Rare case where enforcement of award refused: you have to be a party to the arbitration agreement!

30 March 2020

The facts

In the recent case of Kabab-Ji SAL v Kout Food Group [2020] EWCA Civ 6 Kabab-Ji was a Lebanese business. It entered into a franchising agreement with Al Homaizi in July 2001. In 2005, Al Homaizi became a subsidiary of Kout Food Group. A dispute arose which went to arbitration in which Kabab-Ji made a claim against Kout. The hearing was held in Paris, France and Kabab-Ji was successful.

However, when it came to enforcement, the question was whether Kout was a party to the arbitration agreement contained in the original agreement. At the time when the agreement was executed, Kabab-Ji entered into a contract with Al Homaizi, not Kout.

After Al Homaizi had become a subsidiary of Kout, at least some of the dealings between the two businesses was actually between Kabab-Ji and Kout: for example, Kout had paid invoices addressed to it for some 30 months and there was some correspondence involving Kout on its headed notepaper. As so often in business dealings, the parties fail to notice which particular corporate entity is carrying out an obligation.

The contract

The contract between Kabab-Ji and Al Homaizi provided,

“The Agreement may only be amended or modified by a written document executed by duly authorised representatives of both Parties.”

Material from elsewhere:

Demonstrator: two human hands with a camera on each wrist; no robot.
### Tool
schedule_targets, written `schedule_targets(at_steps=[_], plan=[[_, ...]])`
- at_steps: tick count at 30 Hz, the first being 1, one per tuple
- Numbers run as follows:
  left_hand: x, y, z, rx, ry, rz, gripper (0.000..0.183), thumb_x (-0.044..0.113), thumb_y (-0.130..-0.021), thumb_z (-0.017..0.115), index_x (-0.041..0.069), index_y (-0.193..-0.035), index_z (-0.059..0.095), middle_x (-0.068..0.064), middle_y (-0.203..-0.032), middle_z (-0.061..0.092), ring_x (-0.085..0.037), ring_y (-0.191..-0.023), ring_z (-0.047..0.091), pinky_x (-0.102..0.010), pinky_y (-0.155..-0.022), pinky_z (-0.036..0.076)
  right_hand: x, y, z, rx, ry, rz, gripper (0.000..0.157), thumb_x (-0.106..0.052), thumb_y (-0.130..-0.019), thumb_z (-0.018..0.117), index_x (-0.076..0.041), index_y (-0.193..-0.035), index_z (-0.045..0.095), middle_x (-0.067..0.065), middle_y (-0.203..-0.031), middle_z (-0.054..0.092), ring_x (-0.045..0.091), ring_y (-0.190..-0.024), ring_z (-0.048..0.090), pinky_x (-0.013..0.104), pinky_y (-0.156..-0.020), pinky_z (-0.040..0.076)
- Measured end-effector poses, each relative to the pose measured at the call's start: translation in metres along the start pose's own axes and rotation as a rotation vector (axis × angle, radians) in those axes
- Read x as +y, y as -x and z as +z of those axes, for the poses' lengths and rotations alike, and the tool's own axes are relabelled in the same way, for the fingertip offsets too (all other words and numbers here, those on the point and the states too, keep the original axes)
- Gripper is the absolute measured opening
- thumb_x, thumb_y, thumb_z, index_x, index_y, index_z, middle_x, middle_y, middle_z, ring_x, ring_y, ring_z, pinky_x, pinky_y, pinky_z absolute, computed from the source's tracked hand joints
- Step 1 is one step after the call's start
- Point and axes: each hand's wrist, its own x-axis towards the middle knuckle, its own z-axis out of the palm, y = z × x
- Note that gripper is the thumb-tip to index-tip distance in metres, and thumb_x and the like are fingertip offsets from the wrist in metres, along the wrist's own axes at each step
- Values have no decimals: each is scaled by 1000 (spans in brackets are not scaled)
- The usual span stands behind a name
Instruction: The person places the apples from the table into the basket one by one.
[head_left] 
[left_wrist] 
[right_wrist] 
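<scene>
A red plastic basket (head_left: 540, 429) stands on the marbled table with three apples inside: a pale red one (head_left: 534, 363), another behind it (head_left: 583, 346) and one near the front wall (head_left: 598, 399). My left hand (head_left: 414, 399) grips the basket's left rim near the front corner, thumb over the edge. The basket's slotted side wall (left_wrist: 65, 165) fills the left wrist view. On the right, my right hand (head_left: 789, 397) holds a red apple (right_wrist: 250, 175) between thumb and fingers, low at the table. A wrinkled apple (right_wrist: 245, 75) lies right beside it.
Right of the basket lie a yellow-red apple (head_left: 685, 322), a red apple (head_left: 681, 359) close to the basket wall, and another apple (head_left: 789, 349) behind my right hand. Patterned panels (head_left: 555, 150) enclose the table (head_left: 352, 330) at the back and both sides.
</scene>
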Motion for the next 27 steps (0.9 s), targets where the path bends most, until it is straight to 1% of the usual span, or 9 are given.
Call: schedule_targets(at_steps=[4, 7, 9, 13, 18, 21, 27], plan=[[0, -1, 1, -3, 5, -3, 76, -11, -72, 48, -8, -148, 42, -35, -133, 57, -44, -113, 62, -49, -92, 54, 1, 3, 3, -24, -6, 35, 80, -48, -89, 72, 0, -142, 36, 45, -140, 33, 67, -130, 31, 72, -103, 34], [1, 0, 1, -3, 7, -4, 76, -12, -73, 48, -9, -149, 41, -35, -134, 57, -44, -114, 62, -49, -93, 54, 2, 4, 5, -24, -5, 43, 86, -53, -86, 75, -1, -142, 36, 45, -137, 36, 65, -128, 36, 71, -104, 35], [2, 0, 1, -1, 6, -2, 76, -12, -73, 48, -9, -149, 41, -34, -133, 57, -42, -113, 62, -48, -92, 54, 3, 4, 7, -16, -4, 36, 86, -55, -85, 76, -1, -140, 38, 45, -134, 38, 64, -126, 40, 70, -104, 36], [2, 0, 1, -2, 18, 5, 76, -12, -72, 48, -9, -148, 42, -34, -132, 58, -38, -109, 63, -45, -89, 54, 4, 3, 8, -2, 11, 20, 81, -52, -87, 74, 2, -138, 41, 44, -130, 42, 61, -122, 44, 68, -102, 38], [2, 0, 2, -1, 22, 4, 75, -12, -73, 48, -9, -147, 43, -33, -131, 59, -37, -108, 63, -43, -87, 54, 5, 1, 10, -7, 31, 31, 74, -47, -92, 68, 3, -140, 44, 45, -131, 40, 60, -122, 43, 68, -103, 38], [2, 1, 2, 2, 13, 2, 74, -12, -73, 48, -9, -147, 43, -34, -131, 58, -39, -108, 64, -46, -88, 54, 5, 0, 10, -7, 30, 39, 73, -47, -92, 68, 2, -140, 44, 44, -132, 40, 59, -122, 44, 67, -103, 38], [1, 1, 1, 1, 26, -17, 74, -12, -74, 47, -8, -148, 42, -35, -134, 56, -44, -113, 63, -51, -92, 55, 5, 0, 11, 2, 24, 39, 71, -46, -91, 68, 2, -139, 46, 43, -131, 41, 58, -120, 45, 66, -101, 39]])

It also provided that the parties should “act in accordance with good faith and fair dealing”. It called on the arbitrators to apply the provisions contained in the agreement and to apply “principles of law generally recognised in international transactions” but also provided that “under no circumstances shall the arbitrator(s) apply any rule(s) that contradict(s) the strict wording of the Agreement.”

Legal background

Much of this case centered on the recent decision of the Supreme Court in MWB Business Exchange Centres v Rock Advertising [2018] UKSC 24. In that case, Rock Advertising took space in MWB’s serviced office facilities but fell behind in paying their fees. The judge found as a fact that a representative of Rock Advertising orally agreed with MWB’s credit controller that it would have a “credit holiday”, paying back what it owed over a period of time until the end of the agreement. The agreement contained a clause preventing oral agreements being valid unless they were in writing.

The Supreme Court declined to follow a number of cases which had found that such clauses were, in effect, a dead letter: the upshot was that parties could make effective oral agreements if their doing so showed an intention to vary the non-variation clause. The Supreme Court rather confusingly referred to these provisions as “NOM” or “No Oral Modification” clauses though everyone else calls them “non-variation” clauses.

Be that as it may, the Supreme Court decided it was better to provide certainty to the parties by enforcing such clauses and making oral “agreements” invalid to vary the terms of contracts where there was a “NOM” or non-variation clause. In doing so, it noted that it was in line with international treaties such as the UNIDROIT Principles of International Commercial Contracts and the Vienna Convention on Contracts for the International Sale of Goods. In cases of possible injustice, the Supreme Court noted that English Law has developed the concept of estoppel which can, in appropriate cases, provide a defence to a party that has relied on what it thought was an “agreement” when in fact it was not a binding variation because it fell foul of a “NOM” or non-variation clause.


The Court of Appeal thought that the parties’ choice of law for their franchising agreement being English Law, this covered the arbitration agreement contained in the contract. Of course, this is not an inevitable conclusion and the decision of the Court of Appeal in Sulamérica v Enesa
Engelharia [2012] EWCA Civ 638 shows that a choice of seat (England) could mean that English Law was to be taken as being the law applicable to the arbitration agreement while the main agreement containing it was expressed to be subject to Brazilian Law.

The Court of Appeal in this case declined to move outside English Law and to adopt wider principles of law derived from the UNIDROIT principles. In a similar way, the fact that the agreement contained words to do with good faith and fair dealing did not mean that the court could circumvent the strict words of the agreement: there was no such thing as “interpretation in good faith” so as to re-write the straight meaning of the agreement.

That all being so, it was necessary to apply the decision in Rock Advertising. In fact, the agreement containing the arbitration clause was with Al Homaizi and not Kout. Kabab-Ji could only get around it by showing (using the words of Rock Advertising)

  • …some words or conduct unequivocally representing that the variation was valid notwithstanding its informality; and
  • something more would be required for this purpose than the informal promise itself

In the view of the Court of Appeal, Kabab-Ji could not come close to doing this. The result was that the NOM clause was enforceable and was effective to prevent Kout being treated as a party to the abitration agreement. The agreement was between Kabab-Ji and Al Homaizi and nothing short of a formal written variation could change that. The limited paying of invoices and correspondence was not enough to amount to a formal variation or even an estoppel.

The consequence was that the award achieved in Paris was declared unenforceable, notwithstanding that the French Courts (as the supervisory jurisdition) were still to determine the matter.

Richard Stephens 30 March 2020

Note: this is a general note and you should take professional advice before trying to apply any principles contained in it to a specific situation.